Il ne s’agit pas d’une ligne banale au milieu de sa biographie. Qui serait là comme un épisode parmi d’autres. Depuis les années 90, Barthélémy dénonce les dysfonctionnements du monde et la nécessité en même temps de cesser notre plainte et de se prendre en charge. Son travail de plasticien a beaucoup marqué les critiques dans ce sens. De grandes expositions l’auront ainsi invité, comme » Migrateurs » (ARC, 1999, Paris) « Partage d’exotismes » (Biennale de Lyon, 2000), ou « Political Ecology » (White Box, New York). Cette énumération pourrait être plus longue, mais elle resterait d’une importance limitée si elle se réduisait à la seule dénonciation.
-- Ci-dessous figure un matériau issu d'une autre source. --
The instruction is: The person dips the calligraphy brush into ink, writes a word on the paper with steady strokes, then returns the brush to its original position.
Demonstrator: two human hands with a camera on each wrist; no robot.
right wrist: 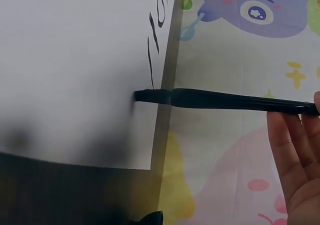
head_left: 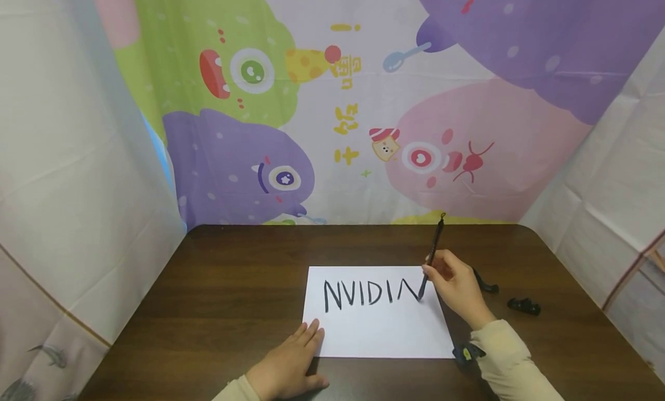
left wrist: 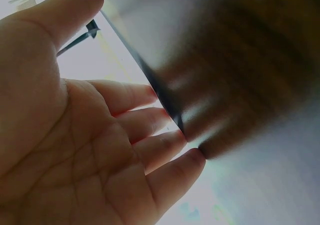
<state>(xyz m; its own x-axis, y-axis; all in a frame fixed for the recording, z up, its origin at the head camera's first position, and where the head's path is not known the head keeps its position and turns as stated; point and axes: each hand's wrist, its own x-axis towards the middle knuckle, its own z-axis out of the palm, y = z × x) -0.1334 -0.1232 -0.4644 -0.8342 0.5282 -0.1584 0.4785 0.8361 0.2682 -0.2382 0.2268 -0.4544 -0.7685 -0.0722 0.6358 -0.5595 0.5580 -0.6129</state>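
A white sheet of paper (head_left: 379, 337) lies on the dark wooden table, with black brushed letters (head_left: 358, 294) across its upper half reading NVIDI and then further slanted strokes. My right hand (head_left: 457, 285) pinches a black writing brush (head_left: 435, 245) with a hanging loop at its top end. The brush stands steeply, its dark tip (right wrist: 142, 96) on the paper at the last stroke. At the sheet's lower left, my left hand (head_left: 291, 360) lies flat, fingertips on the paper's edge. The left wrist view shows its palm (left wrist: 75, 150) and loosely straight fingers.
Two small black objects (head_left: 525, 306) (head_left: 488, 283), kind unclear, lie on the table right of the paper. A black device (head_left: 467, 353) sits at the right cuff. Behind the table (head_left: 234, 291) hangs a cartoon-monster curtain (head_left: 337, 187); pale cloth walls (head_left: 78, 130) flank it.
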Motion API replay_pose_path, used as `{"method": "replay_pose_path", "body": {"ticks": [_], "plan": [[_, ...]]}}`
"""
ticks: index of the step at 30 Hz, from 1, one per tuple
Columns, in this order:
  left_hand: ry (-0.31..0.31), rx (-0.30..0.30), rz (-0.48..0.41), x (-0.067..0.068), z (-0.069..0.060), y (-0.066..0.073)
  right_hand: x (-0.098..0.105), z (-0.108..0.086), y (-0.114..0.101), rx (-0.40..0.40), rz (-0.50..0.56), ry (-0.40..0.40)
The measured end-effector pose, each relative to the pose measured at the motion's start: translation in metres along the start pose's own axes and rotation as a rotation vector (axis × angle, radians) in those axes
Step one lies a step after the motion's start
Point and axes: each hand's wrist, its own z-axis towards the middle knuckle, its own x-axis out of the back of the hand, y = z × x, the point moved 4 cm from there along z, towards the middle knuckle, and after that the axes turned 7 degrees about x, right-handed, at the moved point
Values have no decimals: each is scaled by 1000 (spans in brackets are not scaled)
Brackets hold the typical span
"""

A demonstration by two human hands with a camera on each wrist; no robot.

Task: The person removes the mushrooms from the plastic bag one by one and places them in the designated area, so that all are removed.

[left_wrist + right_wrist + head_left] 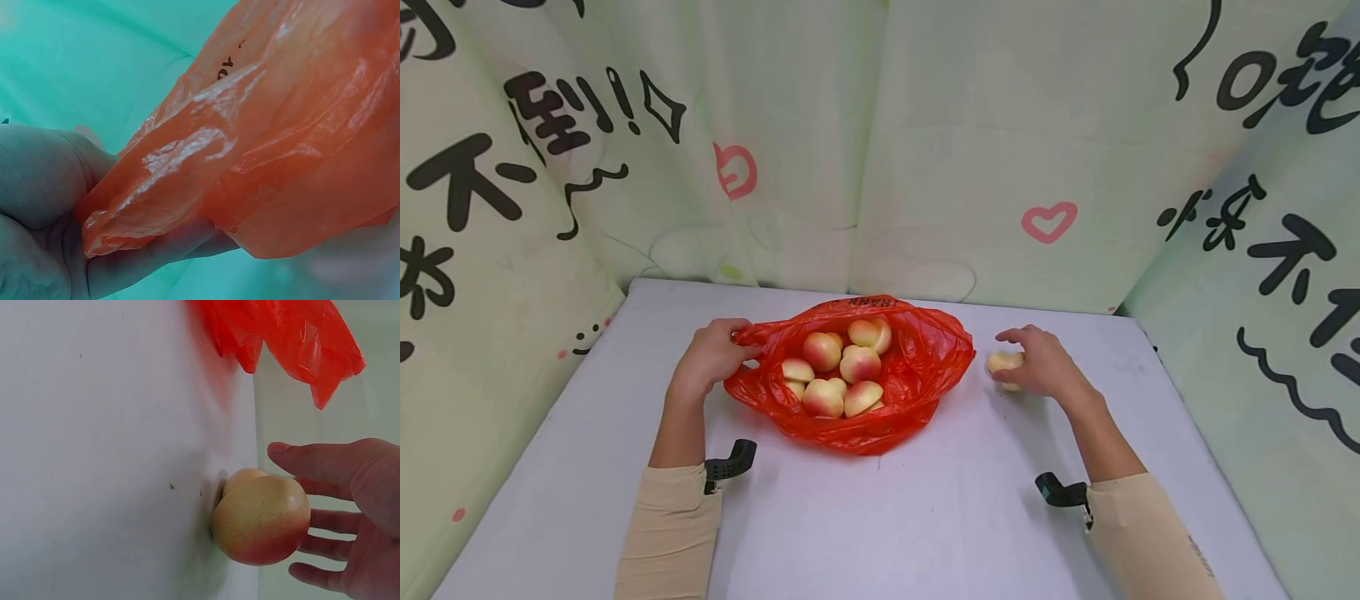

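Fingers [156, 253] of the left hand [709, 357]: clamping on the rim of the red bag [850, 433] at its left end, with folded plastic bunching up in the grip.
Right hand [1043, 362]: fingers are standing apart, thumb well clear of the others. Can't tell if the tips are actually touching the fruit.
Loose peach [262, 519]: sitting on the table [880, 517] near the bag's right side, between thumb and fingers. Some paler lump [240, 478] is peeking out behind it, and I'm not sure if that's a second fruit or just another lobe.
Bagged peaches [860, 365]: lying in an overlapping pile, so I'm not getting a solid count.
Bag mouth: gaping upward, fruit showing, nothing tied.
Done: I'm reckoning most of it, since nearly all the fruit I'm seeing is resting inside.
Left: whatever's lying outside, not yet gripped. One moment isn't telling me which way the fruit is going, so I'm not calling a percentage.
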Motion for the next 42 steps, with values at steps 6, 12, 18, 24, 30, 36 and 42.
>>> {"method": "replay_pose_path", "body": {"ticks": [6, 12, 18, 24, 30, 36, 42], "plan": [[0, 0, 0, 0, 0, 0, 3, 0, -4, 18, 15, 22], [0, -4, -4, 0, -1, 1, 9, -3, -9, 31, 19, 62], [9, 4, -1, 0, -1, 1, 16, -7, -19, 89, 33, 128], [10, 7, 0, 0, -1, 0, 25, -11, -37, 155, 49, 195], [9, 10, 5, 0, 0, -1, 32, -14, -58, 243, 83, 287], [3, 4, 6, -2, 1, 0, 34, -14, -77, 342, 169, 348], [4, 1, 4, -1, 1, 0, 32, -11, -91, 424, 239, 347]]}}
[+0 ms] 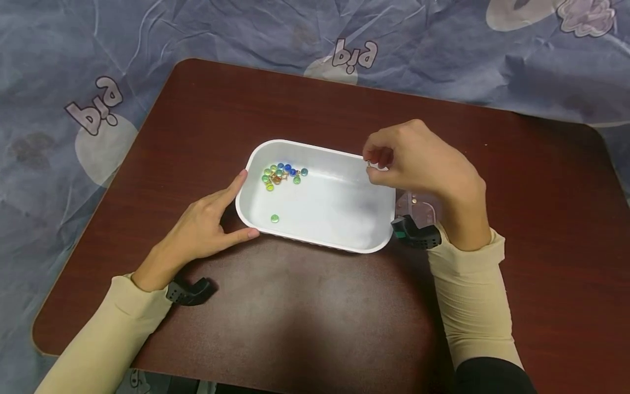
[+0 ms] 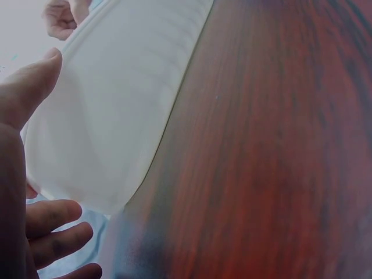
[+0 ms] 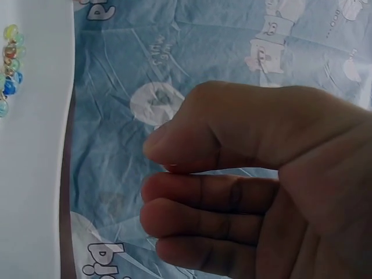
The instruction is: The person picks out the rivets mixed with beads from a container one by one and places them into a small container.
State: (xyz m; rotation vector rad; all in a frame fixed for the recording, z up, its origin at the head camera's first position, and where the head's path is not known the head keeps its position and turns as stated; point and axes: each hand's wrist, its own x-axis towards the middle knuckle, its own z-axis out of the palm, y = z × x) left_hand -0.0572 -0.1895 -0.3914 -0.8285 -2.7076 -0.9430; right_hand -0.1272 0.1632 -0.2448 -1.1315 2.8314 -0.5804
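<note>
A white tray (image 1: 334, 213) holds several glass beads (image 1: 279, 172) in green, yellow and blue, clustered at its left end with small gold-coloured pieces; one green bead (image 1: 274, 218) lies apart near the front. My left hand (image 1: 202, 227) rests against the tray's left end, thumb and fingers spread on its rim. Over the tray's right end, my right hand (image 1: 423, 161) pinches a tiny gold-coloured piece (image 1: 368, 163) between thumb and index finger. In the right wrist view only a glint of it shows between the fingertips.
A clear plastic box (image 1: 418, 210) with small pieces in it stands right of the tray, partly under my right wrist. Black wrist cameras are on both wrists. Tiny specks (image 1: 485, 145) lie on the brown table (image 1: 295, 306). Blue patterned cloth (image 1: 246, 33) lies beyond the table.
</note>
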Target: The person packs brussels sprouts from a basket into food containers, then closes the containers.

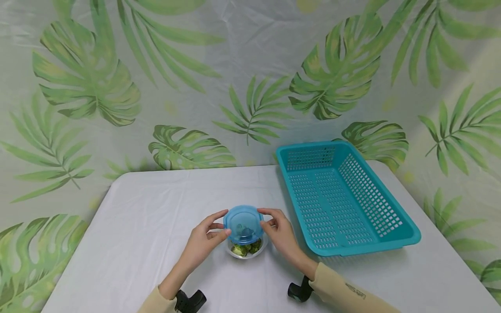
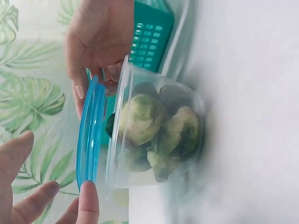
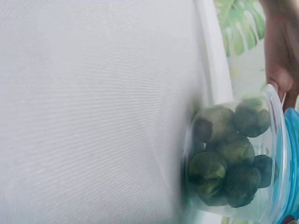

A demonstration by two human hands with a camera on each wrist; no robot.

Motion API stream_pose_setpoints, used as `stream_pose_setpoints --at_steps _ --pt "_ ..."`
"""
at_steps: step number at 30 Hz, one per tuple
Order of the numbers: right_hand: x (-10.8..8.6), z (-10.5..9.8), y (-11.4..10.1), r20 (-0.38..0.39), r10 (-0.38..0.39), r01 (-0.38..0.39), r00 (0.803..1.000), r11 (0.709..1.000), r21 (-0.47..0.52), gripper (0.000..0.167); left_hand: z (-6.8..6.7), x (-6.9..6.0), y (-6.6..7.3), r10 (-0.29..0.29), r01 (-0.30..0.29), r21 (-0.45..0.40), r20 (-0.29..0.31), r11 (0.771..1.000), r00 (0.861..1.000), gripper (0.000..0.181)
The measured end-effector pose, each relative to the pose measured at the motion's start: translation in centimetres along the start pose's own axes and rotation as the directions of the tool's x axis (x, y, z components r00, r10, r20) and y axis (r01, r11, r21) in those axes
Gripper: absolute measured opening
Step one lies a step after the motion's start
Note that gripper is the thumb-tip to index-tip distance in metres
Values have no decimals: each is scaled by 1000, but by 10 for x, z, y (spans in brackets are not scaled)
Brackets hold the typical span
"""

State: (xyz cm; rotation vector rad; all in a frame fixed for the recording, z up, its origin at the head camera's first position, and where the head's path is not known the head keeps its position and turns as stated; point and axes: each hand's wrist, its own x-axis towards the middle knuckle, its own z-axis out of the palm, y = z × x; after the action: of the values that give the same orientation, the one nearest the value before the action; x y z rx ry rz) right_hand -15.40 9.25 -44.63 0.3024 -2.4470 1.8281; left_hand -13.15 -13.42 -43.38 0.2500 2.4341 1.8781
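Note:
A round blue lid (image 1: 242, 219) hovers tilted over a clear round tub (image 2: 122, 179) that stands on the table. Several green vegetables like Brussels sprouts (image 2: 145, 119) fill the tub. My left hand (image 1: 201, 243) pinches the lid's left edge between thumb and fingers. On the opposite edge, my right hand (image 1: 282, 232) pinches it the same way. A gap shows between lid and tub rim in the left wrist view. The right wrist view has the sprouts (image 3: 226, 156) through the tub's wall, with the lid (image 3: 292, 140) cut off by the frame's edge.
A large turquoise plastic basket (image 1: 318, 250) with perforated sides stands on the table to the right of the tub. White cloth covers the table (image 1: 156, 208). Behind hangs a leaf-patterned curtain (image 1: 258, 52). Black wrist cameras (image 1: 190, 301) sit at both wrists.

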Motion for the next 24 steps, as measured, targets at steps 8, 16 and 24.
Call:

En 2013, Barthélémy Toguo, citoyen camerounais et français, revient dans sa province de l’Ouest, plus précisément à Bandjoun, près de Bafoussam, et crée Bandjoun Station. Il déclare alors:
» Au regard des multiples obstacles que rencontre l’Afrique et sa Diaspora, nous Africains ne pouvons nous offrir ‘le luxe’ de capituler, de geindre et d’attendre. Il est primordial que nous imaginions nous-mêmes nos solutions dans tous les domaines (…). »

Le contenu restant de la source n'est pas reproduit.